◆ Problem: Every entry below needs to be repeated exactly.

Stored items
§ §

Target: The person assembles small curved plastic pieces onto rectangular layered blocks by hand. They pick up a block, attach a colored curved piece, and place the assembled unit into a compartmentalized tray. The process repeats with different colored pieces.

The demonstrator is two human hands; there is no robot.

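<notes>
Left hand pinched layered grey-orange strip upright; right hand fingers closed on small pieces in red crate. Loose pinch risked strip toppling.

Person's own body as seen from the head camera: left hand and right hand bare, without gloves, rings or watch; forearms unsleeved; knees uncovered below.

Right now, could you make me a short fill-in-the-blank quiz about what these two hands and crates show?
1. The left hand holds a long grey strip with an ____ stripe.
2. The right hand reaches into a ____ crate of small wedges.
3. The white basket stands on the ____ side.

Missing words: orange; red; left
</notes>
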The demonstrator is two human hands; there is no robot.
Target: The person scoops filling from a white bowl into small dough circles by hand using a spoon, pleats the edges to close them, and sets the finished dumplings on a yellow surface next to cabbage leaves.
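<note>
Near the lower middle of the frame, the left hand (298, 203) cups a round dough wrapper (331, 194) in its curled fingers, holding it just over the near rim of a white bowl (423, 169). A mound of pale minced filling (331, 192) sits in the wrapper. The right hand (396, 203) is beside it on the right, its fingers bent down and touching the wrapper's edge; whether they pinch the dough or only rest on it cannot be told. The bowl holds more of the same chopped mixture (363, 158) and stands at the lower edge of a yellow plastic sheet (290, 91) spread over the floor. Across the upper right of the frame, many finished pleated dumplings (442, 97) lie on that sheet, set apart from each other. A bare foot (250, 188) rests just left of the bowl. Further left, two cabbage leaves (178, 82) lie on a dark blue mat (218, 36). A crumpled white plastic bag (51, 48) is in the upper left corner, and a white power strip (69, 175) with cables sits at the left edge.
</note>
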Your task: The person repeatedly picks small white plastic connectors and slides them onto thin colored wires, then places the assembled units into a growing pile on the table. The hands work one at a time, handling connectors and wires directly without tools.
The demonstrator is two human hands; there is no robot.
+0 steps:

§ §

◆ Answer area:
Target: The person assembles small curved plastic pieces onto rectangular layered blocks by hand. They pick up a block, attach a colored curved piece, and place the assembled unit into a compartmentalized tray. The process repeats with different colored pieces.

The demonstrator is two human hands; there is no robot.

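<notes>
Left hand pinched layered grey-orange strip upright; right hand fingers closed on small pieces in red crate. Loose pinch risked strip toppling.

Person's own body as seen from the head camera: left hand and right hand bare, without gloves, rings or watch; forearms unsleeved; knees uncovered below.

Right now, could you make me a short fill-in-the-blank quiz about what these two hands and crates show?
1. The left hand holds a long grey strip with an ____ stripe.
2. The right hand reaches into a ____ crate of small wedges.
3. The white basket stands on the ____ side.

Missing words: orange; red; left
</notes>
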The demonstrator is two human hands; there is no robot.
Target: The person scoops filling from a white bowl into small dough circles by hand using a spoon, pleats the edges to close them, and sets the finished dumplings on a yellow surface next to cabbage leaves.
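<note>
Near the lower middle of the frame, the left hand (298, 203) cups a round dough wrapper (331, 194) in its curled fingers, holding it just over the near rim of a white bowl (423, 169). A mound of pale minced filling (331, 192) sits in the wrapper. The right hand (396, 203) is beside it on the right, its fingers bent down and touching the wrapper's edge; whether they pinch the dough or only rest on it cannot be told. The bowl holds more of the same chopped mixture (363, 158) and stands at the lower edge of a yellow plastic sheet (290, 91) spread over the floor. Across the upper right of the frame, many finished pleated dumplings (442, 97) lie on that sheet, set apart from each other. A bare foot (250, 188) rests just left of the bowl. Further left, two cabbage leaves (178, 82) lie on a dark blue mat (218, 36). A crumpled white plastic bag (51, 48) is in the upper left corner, and a white power strip (69, 175) with cables sits at the left edge.
</note>
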Your task: The person repeatedly picks small white plastic connectors and slides them onto thin colored wires, then places the assembled units into a growing pile on the table. The hands work one at a time, handling connectors and wires directly without tools.
The demonstrator is two human hands; there is no robot.
+0 steps:

That brings the answer to completion.